There are certain phenomena that occur in nature which show up in so many different places that it is a bit eerie. The sine wave is one of those signs that the universe wasn't just randomly put together. If one plots the speed of the pendulum as it swings back and forth, the graph would be a sine wave. At the top of the arc, the speed is zero. Then it begins to travel faster and faster until the bottom of the arc. After reaching the bottom, it begins to slow down until it hits the other top of the arc and the speed goes to zero. The process reverses as it begins to accelerate in the opposite direction. The resulting graph is show below of the speed of the pendulum versus time.

The same curve represents the change in electrical current induced in a coil of wire as it rotates past two magnetic poles, which is the basis for an alternating current electrical generator.
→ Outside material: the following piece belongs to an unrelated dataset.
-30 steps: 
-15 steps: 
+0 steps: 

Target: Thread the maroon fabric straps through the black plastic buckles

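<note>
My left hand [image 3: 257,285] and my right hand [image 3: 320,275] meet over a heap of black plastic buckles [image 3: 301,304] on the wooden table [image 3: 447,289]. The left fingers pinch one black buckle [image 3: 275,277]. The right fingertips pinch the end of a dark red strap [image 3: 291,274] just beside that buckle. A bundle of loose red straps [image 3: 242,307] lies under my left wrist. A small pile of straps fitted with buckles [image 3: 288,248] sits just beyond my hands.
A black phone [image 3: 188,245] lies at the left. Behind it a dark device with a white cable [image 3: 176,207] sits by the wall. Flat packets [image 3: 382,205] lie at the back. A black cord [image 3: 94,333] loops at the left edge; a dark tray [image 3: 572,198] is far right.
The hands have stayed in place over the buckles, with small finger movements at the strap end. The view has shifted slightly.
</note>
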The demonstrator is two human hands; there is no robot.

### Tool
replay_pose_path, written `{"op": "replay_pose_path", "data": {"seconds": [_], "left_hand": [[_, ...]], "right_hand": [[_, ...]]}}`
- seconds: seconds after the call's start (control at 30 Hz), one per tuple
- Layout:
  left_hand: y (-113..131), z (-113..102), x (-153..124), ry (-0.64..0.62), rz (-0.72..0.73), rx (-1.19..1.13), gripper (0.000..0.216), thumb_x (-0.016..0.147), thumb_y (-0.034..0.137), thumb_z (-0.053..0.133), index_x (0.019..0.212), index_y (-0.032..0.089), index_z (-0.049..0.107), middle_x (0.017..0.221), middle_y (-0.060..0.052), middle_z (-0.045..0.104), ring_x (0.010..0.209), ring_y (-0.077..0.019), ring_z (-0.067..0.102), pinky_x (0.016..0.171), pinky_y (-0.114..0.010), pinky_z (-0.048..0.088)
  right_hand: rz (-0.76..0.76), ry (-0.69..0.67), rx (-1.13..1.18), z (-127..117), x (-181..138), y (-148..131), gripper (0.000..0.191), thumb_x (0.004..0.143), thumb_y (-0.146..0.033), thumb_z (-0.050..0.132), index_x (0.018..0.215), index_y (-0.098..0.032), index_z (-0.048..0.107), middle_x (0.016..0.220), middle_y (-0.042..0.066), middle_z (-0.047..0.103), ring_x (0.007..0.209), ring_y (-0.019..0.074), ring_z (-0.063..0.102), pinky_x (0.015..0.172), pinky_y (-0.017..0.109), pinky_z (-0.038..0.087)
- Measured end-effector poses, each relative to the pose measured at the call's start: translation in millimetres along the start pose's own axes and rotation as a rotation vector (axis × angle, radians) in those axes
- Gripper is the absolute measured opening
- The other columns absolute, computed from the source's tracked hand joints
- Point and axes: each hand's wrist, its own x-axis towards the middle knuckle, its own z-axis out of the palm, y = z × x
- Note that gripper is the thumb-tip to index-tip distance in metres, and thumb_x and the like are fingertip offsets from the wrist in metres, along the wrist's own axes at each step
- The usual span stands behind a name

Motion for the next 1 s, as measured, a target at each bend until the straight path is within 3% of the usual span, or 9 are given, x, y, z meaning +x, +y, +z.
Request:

Not wanting to restart the debate between Edison and Westinghouse over whether AC or DC is the best way to transmit electrical energy, AC is how most electrical energy is transferred between electrical suppliers and the loads. Within loads, some devices change the voltage in to DC, such as those typically called electronic loads. Integrated circuits within personal computers, VCRs, or clock radios typically run off of either 5 or 12 Vdc (though newer circuits run on lower voltages (3.3 Vdc or smaller). But it is the AC voltage, or the sine wave, around which most of power quality phenomena is measured.

A sag or swell is determined by a variation in the amplitude of the sine wave. A sag is a reduction in the RMS value of the sine wave, typically below 90% of nominal, whereas a swell is an increase, typically above 110% of nominal. A seven cycle, two stage sag is shown below.


Harmonic distortion is a series of sine waves superimposed on each other. A transient, such as a PF cap switching generated event, can be decomposed into a series of sine waves. The oscillation following the initial negative going transient usually has a frequency between 400 and1500 Hz, compared to the fundamental power frequency of 50 or 60 Hz. As Fourier's Theorem states, any periodic waveshape can be represented by the sum of a series of sine waves. Even square wave and sawtooth waves are but a series of sine waves.



Power factor is based on sine waves. The method of measuring PF in the past was based on the difference in time or phase angle between the voltage and current. This is referred to as displacement PF. Electrical motors, which make up 60% of the load in the United States, have a current sine wave that lags behind the voltage sine wave, as a motor is mostly a coil of wire,which is an inductor. Unfortunately in today's harmonic rich electrical environments, this method no longer works. Today, true power factor is defined as watts divided by voltage amperes, or how much work is done versus the energy transferred.



Though the sine wave is really magical, most designers of equipment to be powered from the AC voltage waveform have made the assumption that the shape of the waveform will be basically sinuoidal, with the amplitude between certain limits (typically +/- 10%) and frequency stable. When events, such as large motor starts or downed wires, cause the sine wave to exceed these limits, it is usually a sign that a power quality event has occurred and possibly equipment malfunction has resulted.